Problem statement: Type out the data exactly as given. Skip any image.
········
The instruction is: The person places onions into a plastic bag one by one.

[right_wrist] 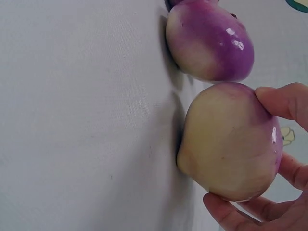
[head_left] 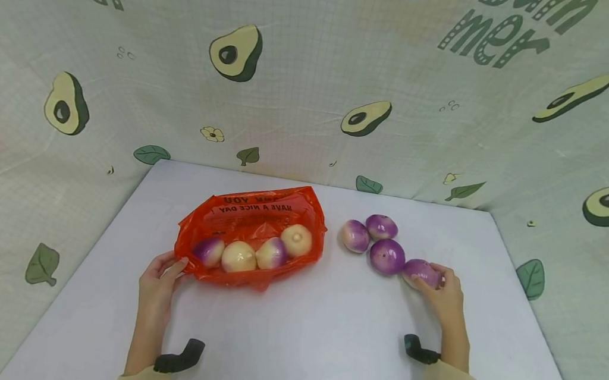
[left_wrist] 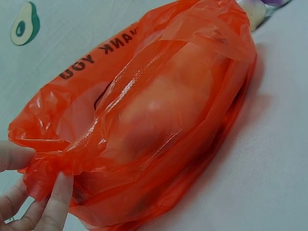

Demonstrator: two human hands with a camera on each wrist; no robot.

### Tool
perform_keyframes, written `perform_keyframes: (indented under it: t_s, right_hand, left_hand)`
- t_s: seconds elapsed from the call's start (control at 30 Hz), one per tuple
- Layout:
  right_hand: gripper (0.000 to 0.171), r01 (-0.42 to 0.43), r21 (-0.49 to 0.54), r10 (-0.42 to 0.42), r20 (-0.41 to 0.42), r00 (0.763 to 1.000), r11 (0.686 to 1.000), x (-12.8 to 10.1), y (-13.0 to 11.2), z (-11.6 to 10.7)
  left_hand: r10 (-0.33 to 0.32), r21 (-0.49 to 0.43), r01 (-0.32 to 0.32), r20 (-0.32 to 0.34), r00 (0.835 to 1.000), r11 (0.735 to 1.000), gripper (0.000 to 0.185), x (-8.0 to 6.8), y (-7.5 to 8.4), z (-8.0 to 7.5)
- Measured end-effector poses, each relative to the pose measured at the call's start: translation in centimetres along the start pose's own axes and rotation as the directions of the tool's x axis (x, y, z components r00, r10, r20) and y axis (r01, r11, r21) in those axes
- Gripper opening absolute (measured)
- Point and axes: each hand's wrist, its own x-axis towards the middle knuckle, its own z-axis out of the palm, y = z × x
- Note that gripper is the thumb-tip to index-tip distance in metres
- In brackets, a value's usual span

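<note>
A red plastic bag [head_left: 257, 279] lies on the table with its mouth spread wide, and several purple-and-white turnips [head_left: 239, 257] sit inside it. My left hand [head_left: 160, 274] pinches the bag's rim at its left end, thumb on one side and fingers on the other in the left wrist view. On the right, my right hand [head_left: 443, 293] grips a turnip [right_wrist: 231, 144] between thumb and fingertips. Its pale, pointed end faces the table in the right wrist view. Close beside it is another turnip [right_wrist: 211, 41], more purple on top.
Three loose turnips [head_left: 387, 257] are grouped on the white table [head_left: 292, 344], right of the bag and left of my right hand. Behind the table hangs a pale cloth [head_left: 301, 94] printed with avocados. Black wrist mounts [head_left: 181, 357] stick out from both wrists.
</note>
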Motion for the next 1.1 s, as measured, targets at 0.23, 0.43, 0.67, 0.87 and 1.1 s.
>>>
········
Task answer:
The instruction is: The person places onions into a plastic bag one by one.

[right_wrist] 
[head_left] 
[left_wrist] 

Demonstrator: two human hands with a camera on each wrist; no robot.

### Tool
perform_keyframes, written `perform_keyframes: (indented under it: t_s, right_hand, left_hand)`
- t_s: seconds elapsed from the call's start (control at 30 Hz), one per tuple
- Layout:
  right_hand: gripper (0.000 to 0.171), r01 (-0.42 to 0.43), r21 (-0.49 to 0.54), r10 (-0.42 to 0.42), r20 (-0.41 to 0.42), r00 (0.763 to 1.000), r11 (0.686 to 1.000), x (-12.8 to 10.1), y (-13.0 to 11.2), z (-11.6 to 10.7)
  left_hand: r10 (-0.33 to 0.32), r21 (-0.49 to 0.43), r01 (-0.32 to 0.32), r20 (-0.32 to 0.34), r00 (0.835 to 1.000), r11 (0.735 to 1.000), gripper (0.000 to 0.185), x (-8.0 to 6.8), y (-7.5 to 8.4), z (-8.0 to 7.5)
- Measured end-effector poses, each relative to the pose measured at the call's start: translation in centimetres along the start pose's own axes and rotation as the directions of the tool's x axis (x, y, z components r00, r10, r20) and y axis (r01, r11, r21) in those axes
- Gripper opening absolute (measured)
- Point and axes: each hand's wrist, its own x-axis towards the middle knuckle, its own z-axis out of the palm, y = z × x
- Note that gripper is the thumb-tip to index-tip distance in metres
- In brackets, a value's usual span

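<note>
A red plastic bag [head_left: 257, 279] lies on the table with its mouth spread wide, and several purple-and-white turnips [head_left: 239, 257] sit inside it. My left hand [head_left: 160, 274] pinches the bag's rim at its left end, thumb on one side and fingers on the other in the left wrist view. On the right, my right hand [head_left: 443, 293] grips a turnip [right_wrist: 231, 144] between thumb and fingertips. Its pale, pointed end faces the table in the right wrist view. Close beside it is another turnip [right_wrist: 211, 41], more purple on top.
Three loose turnips [head_left: 387, 257] are grouped on the white table [head_left: 292, 344], right of the bag and left of my right hand. Behind the table hangs a pale cloth [head_left: 301, 94] printed with avocados. Black wrist mounts [head_left: 181, 357] stick out from both wrists.
</note>
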Motion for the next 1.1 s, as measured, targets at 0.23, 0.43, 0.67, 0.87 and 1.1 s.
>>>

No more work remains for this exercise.